**ACTION ITEM:**
Lines from the one containing "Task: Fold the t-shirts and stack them" through the end of the listing are what is wanted, given again exactly with both ends included and pictures left out.
** RECORDS FOR THE EXERCISE follows **
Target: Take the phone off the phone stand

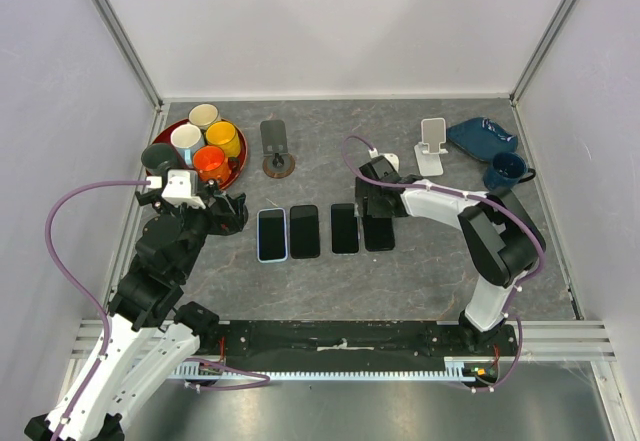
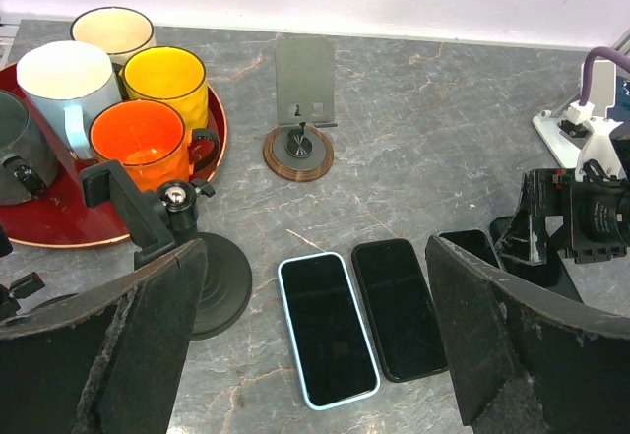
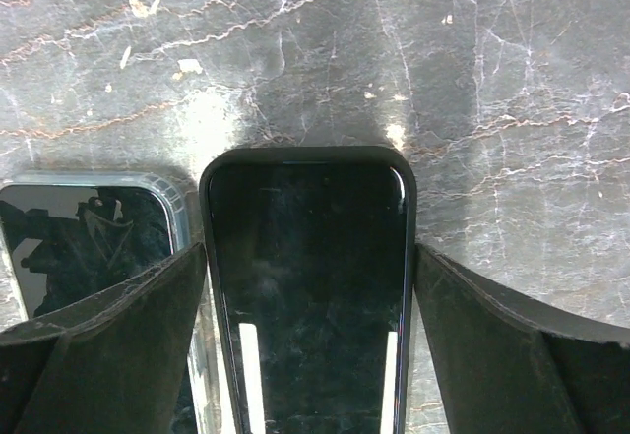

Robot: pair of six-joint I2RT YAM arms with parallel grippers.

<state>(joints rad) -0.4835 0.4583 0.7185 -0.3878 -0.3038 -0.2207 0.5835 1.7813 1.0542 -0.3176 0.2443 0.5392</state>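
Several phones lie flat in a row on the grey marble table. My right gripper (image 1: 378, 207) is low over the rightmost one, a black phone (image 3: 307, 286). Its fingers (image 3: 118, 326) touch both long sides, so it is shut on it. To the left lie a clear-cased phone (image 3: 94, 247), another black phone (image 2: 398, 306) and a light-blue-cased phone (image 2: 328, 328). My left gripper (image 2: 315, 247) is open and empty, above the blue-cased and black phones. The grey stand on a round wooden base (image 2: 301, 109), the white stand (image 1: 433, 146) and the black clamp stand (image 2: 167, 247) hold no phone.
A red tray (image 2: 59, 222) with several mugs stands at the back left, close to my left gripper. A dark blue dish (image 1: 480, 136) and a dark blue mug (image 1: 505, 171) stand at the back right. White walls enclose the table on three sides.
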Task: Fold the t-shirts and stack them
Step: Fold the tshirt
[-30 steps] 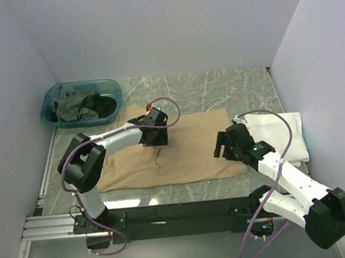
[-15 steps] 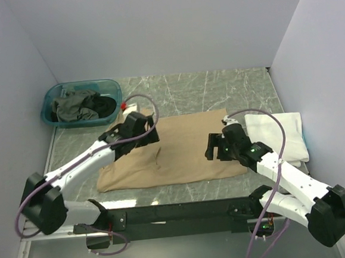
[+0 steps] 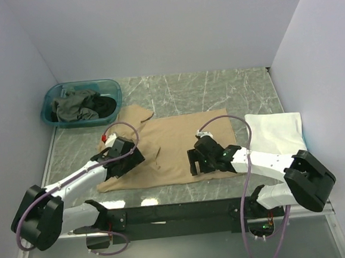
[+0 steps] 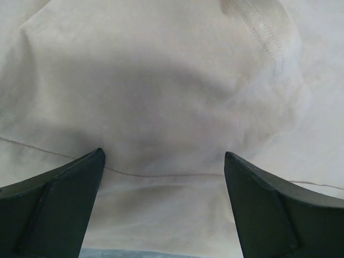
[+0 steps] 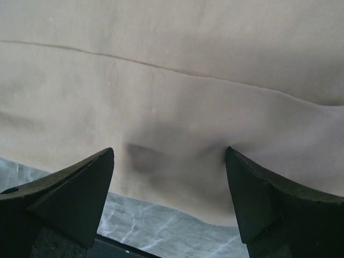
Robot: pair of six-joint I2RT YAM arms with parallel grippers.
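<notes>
Tan t-shirt (image 3: 173,138): lay spread flat, its near hem beneath both claws. Left gripper (image 3: 122,163), right gripper (image 3: 194,163): we logged both drawn back from mid-shirt to that hem, jaws wide, holding nothing (fold grasp likely next).

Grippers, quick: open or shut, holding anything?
Left gripper: open over the flat tan cloth t-shirt, holding nothing.
Right gripper: open over the same t-shirt, holding nothing.
</notes>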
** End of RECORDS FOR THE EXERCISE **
**RESULT OF THIS TASK:**
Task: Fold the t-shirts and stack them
Step: Fold the tshirt
[-30 steps] 
[-15 steps] 
[+0 steps] 
[+0 steps] 
[+0 steps] 
Robot: pair of six-joint I2RT YAM arms with parallel grippers.
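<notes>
Tan t-shirt (image 3: 173,138): lay spread flat, its near hem beneath both claws. Left gripper (image 3: 122,163), right gripper (image 3: 194,163): we logged both drawn back from mid-shirt to that hem, jaws wide, holding nothing (fold grasp likely next).

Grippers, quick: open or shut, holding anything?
Left gripper: open over the flat tan cloth t-shirt, holding nothing.
Right gripper: open over the same t-shirt, holding nothing.
</notes>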

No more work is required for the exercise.